(Dataset records)

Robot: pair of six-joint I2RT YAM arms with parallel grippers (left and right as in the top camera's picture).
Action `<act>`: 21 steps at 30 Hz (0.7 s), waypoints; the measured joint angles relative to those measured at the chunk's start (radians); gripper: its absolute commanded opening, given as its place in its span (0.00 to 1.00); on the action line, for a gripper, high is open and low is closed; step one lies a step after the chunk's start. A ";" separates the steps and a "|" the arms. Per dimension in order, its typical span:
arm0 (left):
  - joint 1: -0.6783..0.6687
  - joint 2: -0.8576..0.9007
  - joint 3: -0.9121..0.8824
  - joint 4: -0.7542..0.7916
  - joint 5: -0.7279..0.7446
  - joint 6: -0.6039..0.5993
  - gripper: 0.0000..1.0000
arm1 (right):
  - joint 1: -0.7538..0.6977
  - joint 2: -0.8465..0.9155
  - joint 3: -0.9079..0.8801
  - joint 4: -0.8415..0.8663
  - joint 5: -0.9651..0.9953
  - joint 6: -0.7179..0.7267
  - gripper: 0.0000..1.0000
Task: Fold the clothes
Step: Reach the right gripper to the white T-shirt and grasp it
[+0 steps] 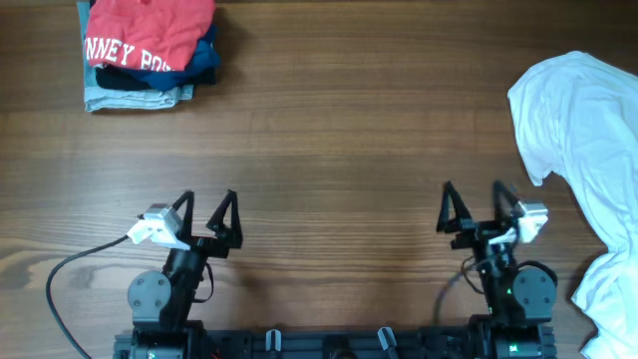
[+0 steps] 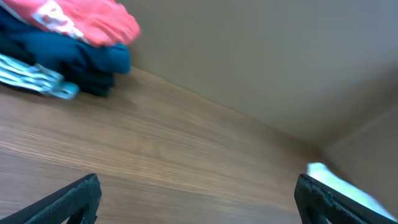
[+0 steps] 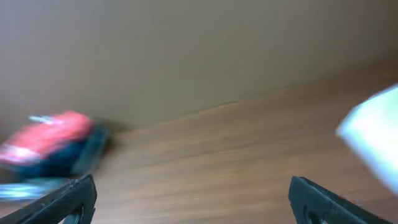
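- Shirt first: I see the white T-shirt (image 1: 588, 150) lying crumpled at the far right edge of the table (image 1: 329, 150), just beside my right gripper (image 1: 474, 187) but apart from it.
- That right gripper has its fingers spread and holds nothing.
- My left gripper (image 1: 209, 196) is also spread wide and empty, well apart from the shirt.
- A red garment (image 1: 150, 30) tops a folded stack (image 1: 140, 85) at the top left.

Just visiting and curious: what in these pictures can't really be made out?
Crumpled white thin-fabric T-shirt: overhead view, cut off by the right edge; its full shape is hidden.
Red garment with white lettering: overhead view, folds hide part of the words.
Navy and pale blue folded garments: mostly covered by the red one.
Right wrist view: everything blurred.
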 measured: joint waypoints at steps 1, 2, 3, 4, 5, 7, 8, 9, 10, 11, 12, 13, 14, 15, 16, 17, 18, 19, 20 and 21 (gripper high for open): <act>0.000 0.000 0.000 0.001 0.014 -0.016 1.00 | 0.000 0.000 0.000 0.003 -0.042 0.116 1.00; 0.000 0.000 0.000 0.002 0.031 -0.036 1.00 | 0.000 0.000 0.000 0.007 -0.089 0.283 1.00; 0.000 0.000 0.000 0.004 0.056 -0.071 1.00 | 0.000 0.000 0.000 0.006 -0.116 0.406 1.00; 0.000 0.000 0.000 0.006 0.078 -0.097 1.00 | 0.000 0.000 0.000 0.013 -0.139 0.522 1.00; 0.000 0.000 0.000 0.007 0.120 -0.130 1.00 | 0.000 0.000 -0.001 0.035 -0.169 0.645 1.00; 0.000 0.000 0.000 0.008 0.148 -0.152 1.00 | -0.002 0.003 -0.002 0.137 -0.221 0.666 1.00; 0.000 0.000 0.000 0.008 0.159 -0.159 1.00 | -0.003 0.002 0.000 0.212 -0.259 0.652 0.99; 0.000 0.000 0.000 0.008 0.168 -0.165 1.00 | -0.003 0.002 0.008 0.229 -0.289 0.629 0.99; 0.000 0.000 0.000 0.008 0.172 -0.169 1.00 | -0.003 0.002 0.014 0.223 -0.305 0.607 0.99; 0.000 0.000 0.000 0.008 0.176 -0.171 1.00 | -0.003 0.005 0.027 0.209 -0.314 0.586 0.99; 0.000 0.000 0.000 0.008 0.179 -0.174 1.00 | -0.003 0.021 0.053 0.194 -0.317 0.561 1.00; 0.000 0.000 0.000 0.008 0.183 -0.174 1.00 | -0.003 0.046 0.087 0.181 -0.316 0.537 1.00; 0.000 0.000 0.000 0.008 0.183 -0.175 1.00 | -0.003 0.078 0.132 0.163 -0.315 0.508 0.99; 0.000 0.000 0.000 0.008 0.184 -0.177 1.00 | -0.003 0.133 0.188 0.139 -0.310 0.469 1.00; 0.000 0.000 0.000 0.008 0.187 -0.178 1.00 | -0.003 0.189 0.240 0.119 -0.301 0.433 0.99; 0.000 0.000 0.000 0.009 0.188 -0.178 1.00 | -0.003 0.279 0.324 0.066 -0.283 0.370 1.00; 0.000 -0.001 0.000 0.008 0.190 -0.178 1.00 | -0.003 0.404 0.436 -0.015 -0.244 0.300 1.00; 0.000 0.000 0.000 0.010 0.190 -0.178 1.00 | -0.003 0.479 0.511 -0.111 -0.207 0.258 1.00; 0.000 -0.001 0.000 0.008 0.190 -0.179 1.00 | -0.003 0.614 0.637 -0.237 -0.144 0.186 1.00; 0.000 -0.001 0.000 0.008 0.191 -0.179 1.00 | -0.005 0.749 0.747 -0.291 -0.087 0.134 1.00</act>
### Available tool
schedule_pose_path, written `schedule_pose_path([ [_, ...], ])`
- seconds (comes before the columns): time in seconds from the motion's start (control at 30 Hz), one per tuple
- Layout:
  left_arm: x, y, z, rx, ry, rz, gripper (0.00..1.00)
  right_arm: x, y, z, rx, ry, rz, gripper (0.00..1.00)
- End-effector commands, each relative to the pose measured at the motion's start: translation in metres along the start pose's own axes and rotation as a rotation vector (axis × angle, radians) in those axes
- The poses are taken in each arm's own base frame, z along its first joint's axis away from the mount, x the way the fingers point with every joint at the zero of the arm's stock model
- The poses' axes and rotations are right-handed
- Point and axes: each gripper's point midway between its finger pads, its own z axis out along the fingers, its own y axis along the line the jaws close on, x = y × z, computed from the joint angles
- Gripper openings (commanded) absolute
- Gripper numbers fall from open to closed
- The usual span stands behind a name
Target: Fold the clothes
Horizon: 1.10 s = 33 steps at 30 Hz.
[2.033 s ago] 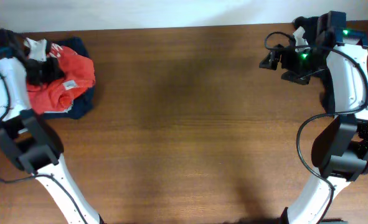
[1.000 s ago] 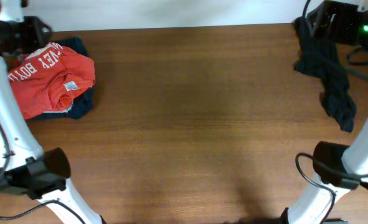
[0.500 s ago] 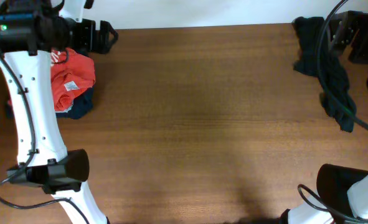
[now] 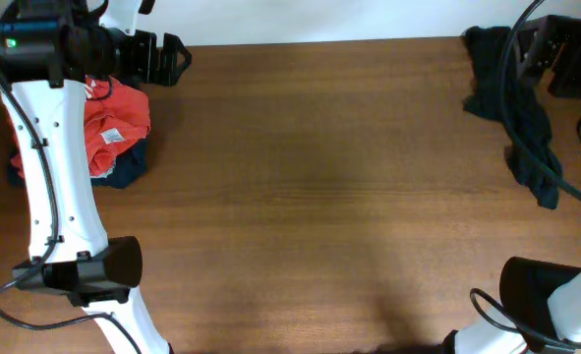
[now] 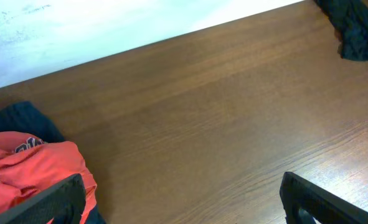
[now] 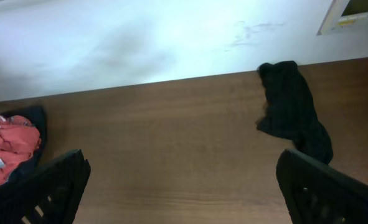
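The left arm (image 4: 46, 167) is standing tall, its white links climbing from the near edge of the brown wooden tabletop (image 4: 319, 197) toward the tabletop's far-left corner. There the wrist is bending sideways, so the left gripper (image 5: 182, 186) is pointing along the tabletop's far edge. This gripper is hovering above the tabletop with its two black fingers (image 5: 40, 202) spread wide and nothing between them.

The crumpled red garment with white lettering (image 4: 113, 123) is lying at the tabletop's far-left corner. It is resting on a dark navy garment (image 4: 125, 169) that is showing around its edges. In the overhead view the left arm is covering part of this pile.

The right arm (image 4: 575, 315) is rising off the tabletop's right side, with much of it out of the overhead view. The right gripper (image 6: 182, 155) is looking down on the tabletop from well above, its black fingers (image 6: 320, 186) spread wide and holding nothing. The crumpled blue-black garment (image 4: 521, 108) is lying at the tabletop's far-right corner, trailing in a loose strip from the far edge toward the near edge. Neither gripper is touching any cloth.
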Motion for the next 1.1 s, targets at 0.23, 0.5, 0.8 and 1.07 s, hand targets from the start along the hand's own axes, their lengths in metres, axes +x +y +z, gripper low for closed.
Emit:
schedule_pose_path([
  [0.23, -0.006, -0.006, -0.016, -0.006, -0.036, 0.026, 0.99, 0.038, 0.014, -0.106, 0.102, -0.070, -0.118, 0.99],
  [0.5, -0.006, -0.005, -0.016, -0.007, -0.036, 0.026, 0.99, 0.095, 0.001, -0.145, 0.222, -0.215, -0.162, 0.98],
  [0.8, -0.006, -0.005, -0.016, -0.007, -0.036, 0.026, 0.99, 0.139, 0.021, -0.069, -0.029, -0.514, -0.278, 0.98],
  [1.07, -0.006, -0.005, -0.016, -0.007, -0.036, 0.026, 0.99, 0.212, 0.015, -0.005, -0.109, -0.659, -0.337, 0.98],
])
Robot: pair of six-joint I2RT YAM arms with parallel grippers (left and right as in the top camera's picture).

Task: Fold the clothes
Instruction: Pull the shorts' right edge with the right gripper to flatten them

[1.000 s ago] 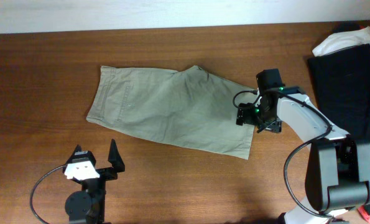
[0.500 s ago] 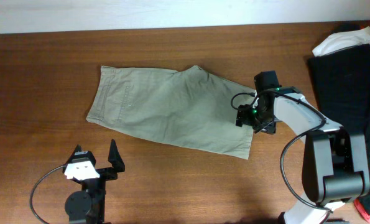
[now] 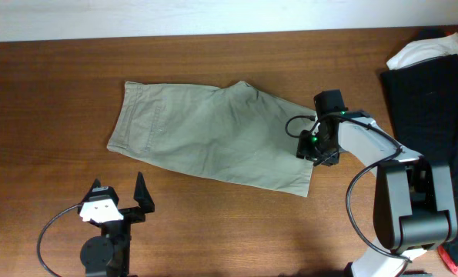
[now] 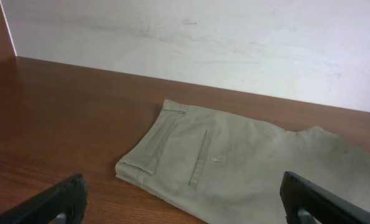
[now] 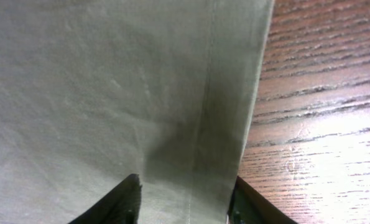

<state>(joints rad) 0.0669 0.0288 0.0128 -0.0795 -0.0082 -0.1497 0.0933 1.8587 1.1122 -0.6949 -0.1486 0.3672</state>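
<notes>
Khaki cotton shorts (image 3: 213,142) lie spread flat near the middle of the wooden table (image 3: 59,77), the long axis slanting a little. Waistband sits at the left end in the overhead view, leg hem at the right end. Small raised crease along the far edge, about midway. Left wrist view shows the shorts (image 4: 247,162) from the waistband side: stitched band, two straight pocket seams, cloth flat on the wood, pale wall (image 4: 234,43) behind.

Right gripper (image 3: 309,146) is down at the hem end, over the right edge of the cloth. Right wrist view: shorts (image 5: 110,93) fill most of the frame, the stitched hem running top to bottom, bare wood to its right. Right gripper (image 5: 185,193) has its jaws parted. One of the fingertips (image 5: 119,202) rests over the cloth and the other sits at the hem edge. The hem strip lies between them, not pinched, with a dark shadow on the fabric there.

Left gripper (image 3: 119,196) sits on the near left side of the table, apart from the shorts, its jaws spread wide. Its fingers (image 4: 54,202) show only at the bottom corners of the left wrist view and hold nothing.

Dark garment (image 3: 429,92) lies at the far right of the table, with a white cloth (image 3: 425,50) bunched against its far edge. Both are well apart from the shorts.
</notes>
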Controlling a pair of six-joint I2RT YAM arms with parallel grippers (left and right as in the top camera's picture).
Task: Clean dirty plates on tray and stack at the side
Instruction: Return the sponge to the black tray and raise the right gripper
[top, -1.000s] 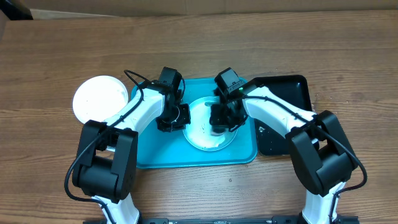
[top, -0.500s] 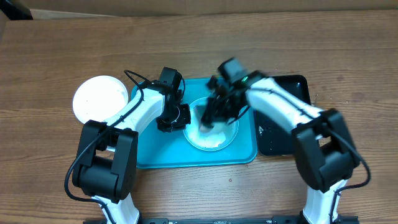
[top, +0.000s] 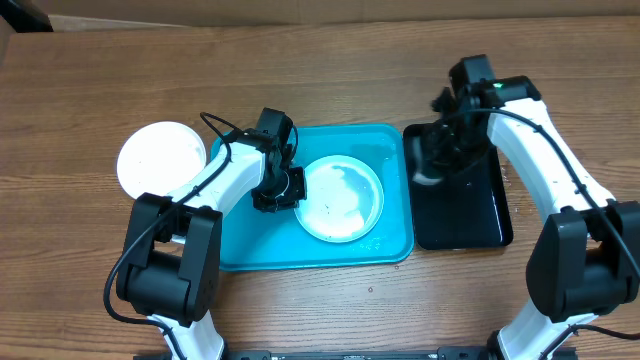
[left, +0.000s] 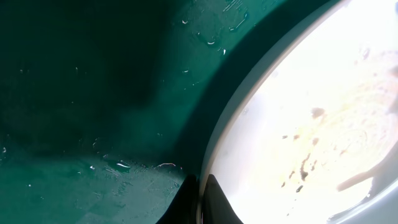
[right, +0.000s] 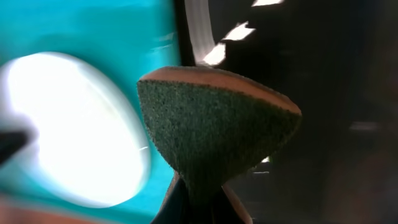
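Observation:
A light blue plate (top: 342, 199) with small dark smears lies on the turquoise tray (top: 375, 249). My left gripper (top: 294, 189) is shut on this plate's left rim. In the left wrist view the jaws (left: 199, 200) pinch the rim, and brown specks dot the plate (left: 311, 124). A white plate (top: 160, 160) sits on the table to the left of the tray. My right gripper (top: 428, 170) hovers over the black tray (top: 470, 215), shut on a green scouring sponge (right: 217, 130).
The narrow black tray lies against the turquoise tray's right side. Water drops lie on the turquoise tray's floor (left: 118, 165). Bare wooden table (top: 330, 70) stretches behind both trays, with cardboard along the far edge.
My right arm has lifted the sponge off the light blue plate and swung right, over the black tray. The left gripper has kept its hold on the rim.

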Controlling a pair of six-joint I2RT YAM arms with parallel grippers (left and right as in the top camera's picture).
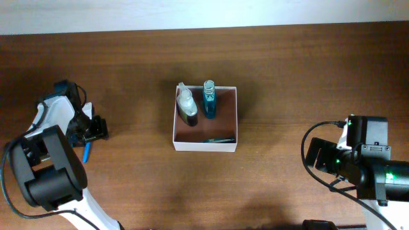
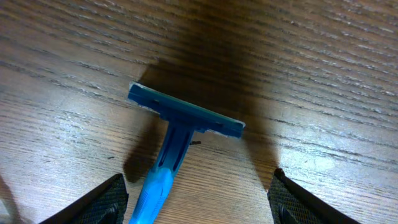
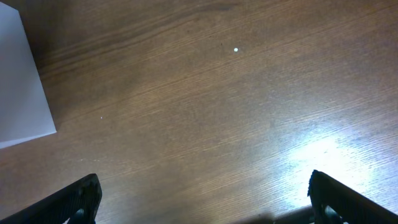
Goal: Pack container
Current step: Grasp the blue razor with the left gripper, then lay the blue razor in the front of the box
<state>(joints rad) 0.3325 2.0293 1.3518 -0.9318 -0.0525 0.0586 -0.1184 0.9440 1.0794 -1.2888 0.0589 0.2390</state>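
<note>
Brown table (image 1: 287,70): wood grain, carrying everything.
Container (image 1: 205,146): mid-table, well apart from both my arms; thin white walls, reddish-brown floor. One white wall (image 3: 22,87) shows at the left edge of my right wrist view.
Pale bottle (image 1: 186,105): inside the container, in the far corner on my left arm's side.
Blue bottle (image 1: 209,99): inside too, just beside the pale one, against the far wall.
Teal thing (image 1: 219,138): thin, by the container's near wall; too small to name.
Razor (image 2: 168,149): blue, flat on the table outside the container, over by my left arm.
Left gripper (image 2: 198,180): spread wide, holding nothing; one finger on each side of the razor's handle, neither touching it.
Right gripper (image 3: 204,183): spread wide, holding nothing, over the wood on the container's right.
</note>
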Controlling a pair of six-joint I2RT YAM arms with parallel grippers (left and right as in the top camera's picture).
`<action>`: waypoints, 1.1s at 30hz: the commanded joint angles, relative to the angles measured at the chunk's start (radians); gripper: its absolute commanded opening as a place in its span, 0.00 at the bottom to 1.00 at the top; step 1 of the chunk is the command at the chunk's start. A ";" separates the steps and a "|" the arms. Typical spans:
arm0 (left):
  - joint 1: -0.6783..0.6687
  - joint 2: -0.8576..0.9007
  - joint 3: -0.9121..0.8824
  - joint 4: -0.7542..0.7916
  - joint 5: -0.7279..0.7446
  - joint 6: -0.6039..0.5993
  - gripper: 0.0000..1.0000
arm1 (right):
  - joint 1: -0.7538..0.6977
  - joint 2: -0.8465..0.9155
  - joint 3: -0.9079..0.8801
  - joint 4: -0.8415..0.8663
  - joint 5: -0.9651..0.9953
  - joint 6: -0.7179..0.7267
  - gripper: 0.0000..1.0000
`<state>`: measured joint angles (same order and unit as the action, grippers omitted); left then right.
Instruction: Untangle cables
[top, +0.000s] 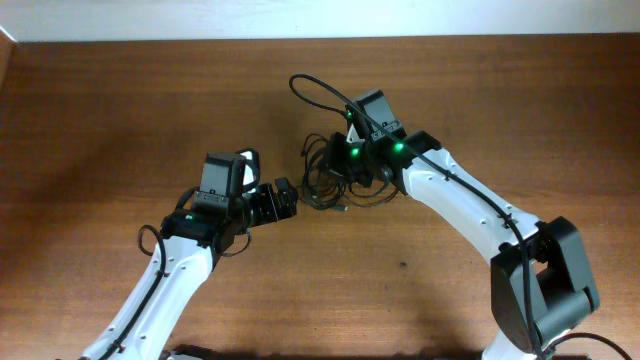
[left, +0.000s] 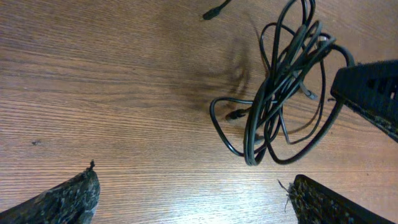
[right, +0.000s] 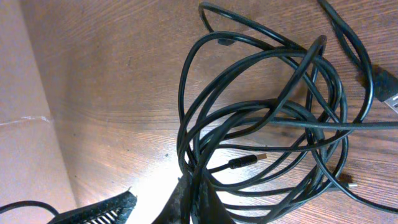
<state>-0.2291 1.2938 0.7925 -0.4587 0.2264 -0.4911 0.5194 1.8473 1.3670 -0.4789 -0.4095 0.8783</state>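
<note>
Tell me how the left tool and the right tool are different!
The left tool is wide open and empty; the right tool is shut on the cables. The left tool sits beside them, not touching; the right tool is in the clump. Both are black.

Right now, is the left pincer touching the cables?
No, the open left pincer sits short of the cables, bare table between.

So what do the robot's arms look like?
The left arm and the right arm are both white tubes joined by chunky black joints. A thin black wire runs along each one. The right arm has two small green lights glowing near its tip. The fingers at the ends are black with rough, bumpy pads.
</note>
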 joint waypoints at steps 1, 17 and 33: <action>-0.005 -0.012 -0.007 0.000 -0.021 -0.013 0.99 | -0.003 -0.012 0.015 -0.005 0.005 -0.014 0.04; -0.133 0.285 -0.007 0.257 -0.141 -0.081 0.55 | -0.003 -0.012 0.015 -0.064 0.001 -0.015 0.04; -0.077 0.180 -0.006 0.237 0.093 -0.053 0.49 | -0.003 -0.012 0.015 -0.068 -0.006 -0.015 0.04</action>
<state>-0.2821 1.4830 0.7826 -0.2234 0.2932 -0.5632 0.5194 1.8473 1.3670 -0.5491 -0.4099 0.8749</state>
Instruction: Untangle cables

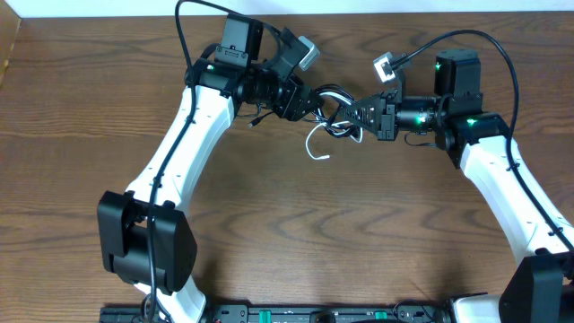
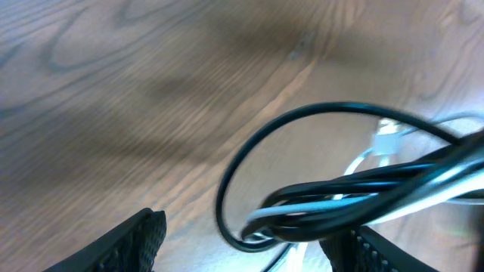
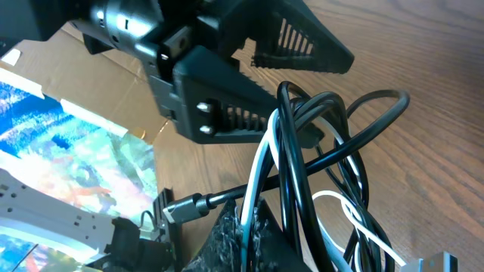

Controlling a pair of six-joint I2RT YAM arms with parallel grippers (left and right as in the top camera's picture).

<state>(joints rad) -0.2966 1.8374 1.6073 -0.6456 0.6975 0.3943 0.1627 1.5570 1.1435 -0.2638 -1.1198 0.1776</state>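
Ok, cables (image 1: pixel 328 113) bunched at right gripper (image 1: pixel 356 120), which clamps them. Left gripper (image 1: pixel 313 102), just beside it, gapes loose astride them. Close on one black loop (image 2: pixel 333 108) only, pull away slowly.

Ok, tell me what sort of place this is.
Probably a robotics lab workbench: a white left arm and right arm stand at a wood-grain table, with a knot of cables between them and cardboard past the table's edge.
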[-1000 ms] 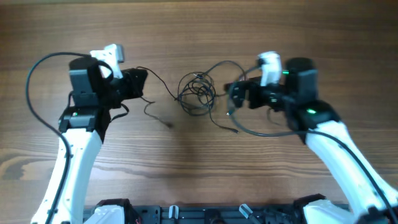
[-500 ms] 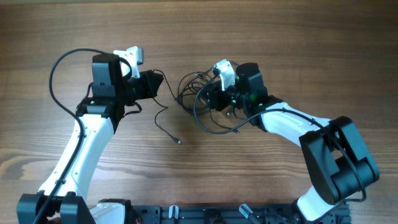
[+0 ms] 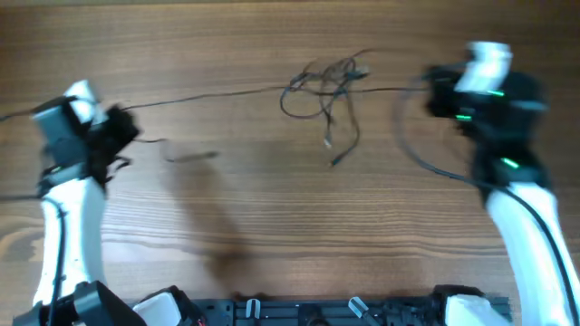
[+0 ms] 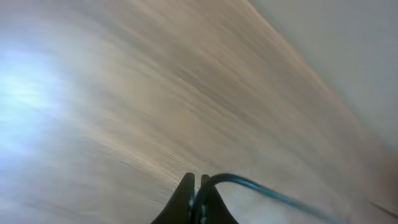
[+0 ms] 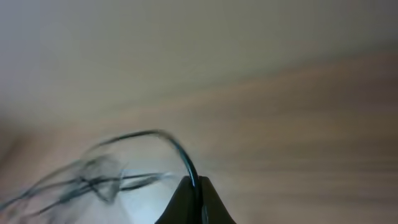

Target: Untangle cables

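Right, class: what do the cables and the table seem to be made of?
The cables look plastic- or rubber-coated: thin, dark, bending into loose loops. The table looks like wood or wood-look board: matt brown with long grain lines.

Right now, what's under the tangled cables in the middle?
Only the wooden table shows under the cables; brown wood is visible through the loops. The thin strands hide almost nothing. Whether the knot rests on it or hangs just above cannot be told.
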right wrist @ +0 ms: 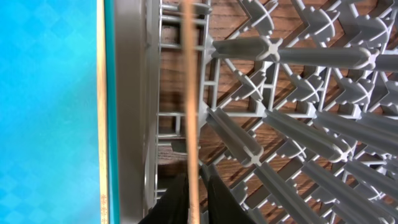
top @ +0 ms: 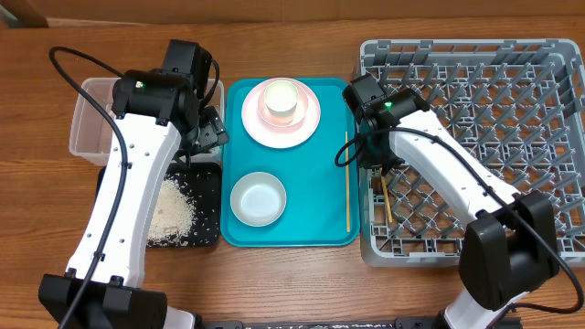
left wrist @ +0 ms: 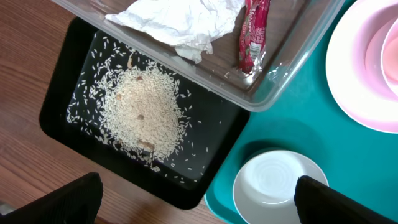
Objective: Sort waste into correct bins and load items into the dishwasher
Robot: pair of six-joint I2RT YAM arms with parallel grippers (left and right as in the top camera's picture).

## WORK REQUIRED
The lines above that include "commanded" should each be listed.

## RESPONSE TO THIS EXERCISE
Action `<act>`: 21 steps at 30 Hz (0.7 s), waypoints; the measured joint angles relative to those measured at the chunk's start (radians); gripper: its absolute commanded opening, given as its place in its span (0.00 to 1.00); on the action line, for a gripper, high is open and low is closed; step one lies a step after the chunk's start. A ";" separates the steps and a "|" the arms. Per dimension in order, its typical span:
- Gripper openings (commanded) absolute
`<action>`: waypoints, 1.1s at 30hz: the commanded joint angles, relative to the angles measured at the chunk's start (radians); gripper: its absolute commanded opening as a place in its span, 0.00 at the bottom to 1.00 at the top; step 1 of the chunk is the command at the chunk's start. A ";" separates the steps and a "|" the arms. Typical spans:

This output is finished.